Of course, you can also assign keyboard commands to Keyboard Commander if you also wish to decrease the number of keys required to start and stop interacting.
Additionally, with Quick Nav enabled, holding down the right and down arrow keys will enable you to start interacting, while holding down the left and down arrow keys will stop interacting with an item. Thus, there you have another way of handling the interaction process.
The concept of interacting and being aware of when one needs to do so on the Mac is one that is certainly new and different to many people. Hopefully, though, the information I have provided will help the user have a better idea of how interaction works and when one has to do so. I am surely aware that this subject is often confusing and even mysterious, but it honestly is not as challenging as one might think.
Remember that the control-option-j combination, the jump command, will sometimes allow you to easily jump between items that would normally require one or even two levels of interaction. For instance, this command can be used to get between the Finder Sidebar, which is a table, and the browser window without the need to stop interacting with one and start interacting with the other. This handy command can also be employed in iTunes to make navigation easier, and in the Contacts app between your list of contacts and the Contacts Information Group for a specific contact.
As earlier stated, remember that experience and exposure is the key to conquering interaction.

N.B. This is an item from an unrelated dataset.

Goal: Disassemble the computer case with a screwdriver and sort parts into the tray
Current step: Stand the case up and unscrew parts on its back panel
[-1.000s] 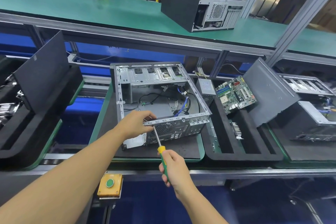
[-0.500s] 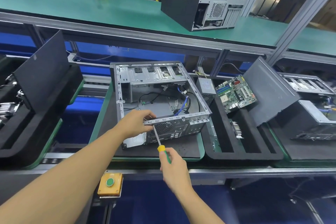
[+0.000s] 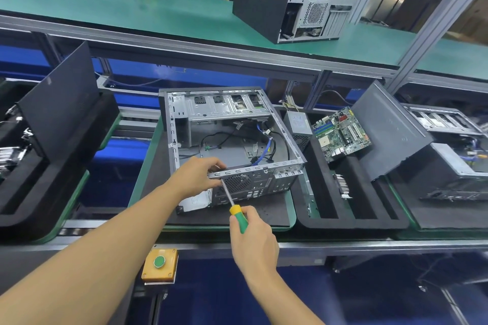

Things will become second nature to you and you will not find yourself having to stop and think about whether or not interaction is required in a given situation. When all else fails, though, keep in mind that if you have VoiceOver hints turned on, you will also be prompted to interact with an item if it is necessary. Yes, folks, listening to your screen reader can be quite useful to you, so don’t be quick to turn off the hints because you think they are just added verbosity.